Para la mirada del espectador distraído, que todavía conversa con su vecino de butaca o aprovecha para extraer los últimos pop corns de su bolsa, sólo se trata de una chica que hace jogging a campo traviesa, hasta que un agente del FBI le dice que la buscan con urgencia, por lo que ella tiene que interrumpir su ejercicio e ir a la cita. Pero lo que ocurre en realidad, o lo que los espectadores atentos logramos registrar, aun “sin saberlo”, es otra cosa, que descifraremos sólo después.

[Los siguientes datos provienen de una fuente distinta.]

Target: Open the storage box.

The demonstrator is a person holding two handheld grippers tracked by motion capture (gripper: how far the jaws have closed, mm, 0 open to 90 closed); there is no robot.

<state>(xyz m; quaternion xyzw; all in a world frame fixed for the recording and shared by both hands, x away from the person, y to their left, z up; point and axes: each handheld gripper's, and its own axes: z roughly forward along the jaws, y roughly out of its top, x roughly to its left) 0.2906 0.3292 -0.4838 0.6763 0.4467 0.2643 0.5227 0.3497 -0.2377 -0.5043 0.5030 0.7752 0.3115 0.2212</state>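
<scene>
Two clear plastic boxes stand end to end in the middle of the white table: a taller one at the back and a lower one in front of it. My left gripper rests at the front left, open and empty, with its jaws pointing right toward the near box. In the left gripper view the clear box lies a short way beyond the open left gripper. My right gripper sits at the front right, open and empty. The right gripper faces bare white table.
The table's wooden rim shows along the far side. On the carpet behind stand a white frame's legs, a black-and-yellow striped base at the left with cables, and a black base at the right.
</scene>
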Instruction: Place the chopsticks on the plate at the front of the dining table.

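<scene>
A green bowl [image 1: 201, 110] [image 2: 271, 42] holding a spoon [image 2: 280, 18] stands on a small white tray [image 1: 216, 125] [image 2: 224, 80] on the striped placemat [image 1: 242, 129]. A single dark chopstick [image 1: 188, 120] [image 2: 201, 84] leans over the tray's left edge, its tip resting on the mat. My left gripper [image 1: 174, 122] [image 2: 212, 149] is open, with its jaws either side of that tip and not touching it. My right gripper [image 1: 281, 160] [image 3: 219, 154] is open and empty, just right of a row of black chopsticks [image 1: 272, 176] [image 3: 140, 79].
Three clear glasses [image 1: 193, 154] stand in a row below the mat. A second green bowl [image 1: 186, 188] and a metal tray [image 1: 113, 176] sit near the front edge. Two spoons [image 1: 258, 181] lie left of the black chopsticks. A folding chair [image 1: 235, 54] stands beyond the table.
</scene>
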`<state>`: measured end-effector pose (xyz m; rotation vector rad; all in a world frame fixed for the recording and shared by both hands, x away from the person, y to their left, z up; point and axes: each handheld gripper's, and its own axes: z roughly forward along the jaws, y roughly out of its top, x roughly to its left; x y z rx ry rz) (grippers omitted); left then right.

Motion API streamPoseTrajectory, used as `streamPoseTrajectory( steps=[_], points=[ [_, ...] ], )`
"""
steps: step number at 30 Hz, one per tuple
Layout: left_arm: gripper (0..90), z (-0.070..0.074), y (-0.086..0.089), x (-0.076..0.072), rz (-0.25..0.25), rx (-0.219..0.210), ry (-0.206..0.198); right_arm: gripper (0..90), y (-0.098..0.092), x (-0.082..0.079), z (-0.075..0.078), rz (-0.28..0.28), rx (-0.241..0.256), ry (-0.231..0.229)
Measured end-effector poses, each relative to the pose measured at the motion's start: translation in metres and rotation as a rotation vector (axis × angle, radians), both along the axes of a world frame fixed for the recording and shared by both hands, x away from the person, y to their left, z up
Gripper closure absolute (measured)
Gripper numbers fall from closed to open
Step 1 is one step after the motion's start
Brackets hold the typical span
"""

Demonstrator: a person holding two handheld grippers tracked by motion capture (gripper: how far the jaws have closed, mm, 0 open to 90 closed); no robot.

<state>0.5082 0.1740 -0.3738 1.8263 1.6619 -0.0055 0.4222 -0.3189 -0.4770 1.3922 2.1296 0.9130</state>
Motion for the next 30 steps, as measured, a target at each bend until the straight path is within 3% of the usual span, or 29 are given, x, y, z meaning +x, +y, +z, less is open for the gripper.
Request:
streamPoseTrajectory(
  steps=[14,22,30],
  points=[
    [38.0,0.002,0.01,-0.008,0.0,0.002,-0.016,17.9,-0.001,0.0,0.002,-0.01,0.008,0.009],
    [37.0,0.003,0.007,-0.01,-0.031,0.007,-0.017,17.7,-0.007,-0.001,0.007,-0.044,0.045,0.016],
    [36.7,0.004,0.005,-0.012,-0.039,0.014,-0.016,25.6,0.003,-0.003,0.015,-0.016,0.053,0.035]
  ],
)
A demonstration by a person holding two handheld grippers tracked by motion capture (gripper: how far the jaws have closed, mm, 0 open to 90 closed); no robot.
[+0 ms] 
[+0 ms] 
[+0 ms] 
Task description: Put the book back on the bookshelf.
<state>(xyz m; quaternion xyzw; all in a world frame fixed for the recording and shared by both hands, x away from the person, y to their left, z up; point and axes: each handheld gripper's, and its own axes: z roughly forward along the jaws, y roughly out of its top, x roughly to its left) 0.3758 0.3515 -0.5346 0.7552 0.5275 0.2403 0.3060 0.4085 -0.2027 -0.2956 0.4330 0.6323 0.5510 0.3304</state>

Todo comienza con un fragmento de cielo gris y la copa de un árbol. La cámara desciende y descubrimos un bosque sumido en una densa neblina, de cuya hondura -más precisamente: de abajo y del fondo- emerge una jovencita que viene corriendo hasta la parte alta, adonde trepa con esfuerzo, mediante una soga: ¿qué ocurre, quién es, de dónde ha salido? La música refuerza esa sensación de incógnita pero también insinúa soledad y tristeza. A medida que la joven se nos acerca, la escuchamos jadear y vemos que su ropa está húmeda de sudor. En su semblante convergen la vulnerabilidad con una determinación que la hace sobreponerse a su propio cansancio y proseguir, a la carrera otra vez: ¿va hacia algo o más bien huye? (tengamos en cuenta que, en ese punto, la música incluye acentos como de amenaza o peligro).

 

No obstante lo usuales que lucen el buzo y las zapatillas de jogging de la chica, el “clima” suscitado por su actitud, por la música que se hace más dinámica, por el súbito apremio que cobra todo el ritmo del film, por la cámara que de los amplios espacios iniciales pasa a opresivos close ups del rostro crispado y los pies que corren cada vez más de prisa; ese “clima”, digo, no parece corresponder a un afán deportivo sino a algo más bien ominoso, remarcado por la bruma que obstruye el sendero siguiente, en el que ella se adentra con resolución. Pero cuando emerge de ahí, encuentra un obstáculo típico de campo de entrenamiento (¡ah, se trataba de éso!), el cual supera con solvencia aunque desplegando siempre mucha fuerza de voluntad—hasta detenerse de súbito al escuchar que la llaman a gritos. “Debe dejar sus ejercicios pues se la requiere con urgencia”, le informa un hombre en cuya gorra figura una sigla que conocemos bien: FBI. Ahora ya todo está claro: era la joven recluta Clarice Starling, haciendo sus prácticas cotidianas.

 

Con estas nuevas luces orientándonos sobre lo que ocurre, además de la repentina presencia de otra luz -la del sol- filtrándose entre los árboles cuando creíamos estar en un día cubierto, vemos luego a diversos estudiantes que también se ejercitan, al costado de un edificio moderno cuyos bloques están unidos por un puente cubierto de lunas transparentes. La recluta lo cruza con diligencia, hasta llegar a un ascensor al que ingresan ocho o nueve hombres uniformados, entre quienes ella luce frágil y pequeña, pero no amilanada. Los créditos concluyen cuando la vemos ingresar a la sección de “Ciencias de la Conducta”, donde tiene su cita.

 

La noche de los corderos inocentes

Lo demás ya se conoce: allí le darán la misión de intentar que el famoso asesino serial Hannibal Lector aporte su concurso para la captura del nuevo astro de esa escalofriante especialidad: Buffalo Bill, y de ese modo Clarice Starling se embarcará en la vertiginosa aventura suficientemente difundida por el célebre film. Lo interesante es, repito, la nueva significación que adquiere el segmento arriba descrito, una vez que el relato entrega sus episodios, y cómo, a su turno, tal giro desplaza el núcleo semántico del film: de thriller de acción donde convergen ilustres géneros como el policial y el terror, a estudio de caracteres—o mejor dicho, a una parábola psicológica, a la manera de ciertos cuentos de hadas. En efecto, al margen de los momentos centrales del film -múltiples crímenes, peripecias de la pesquisa policial misma, instancias de ruidosa intervención con armas, espectaculares fugas, etc. -, ahora ganan protagonismo tanto los recuerdos de infancia que irrumpen por momentos en la conciencia de la joven, cuanto otra pesquisa “detectivesca”: la que ejerce el psiquiatra Lecter en el orbe emocional de Clarice. Así, nos enteramos de modo explícito de algunas cosas, e implícitamente de otras.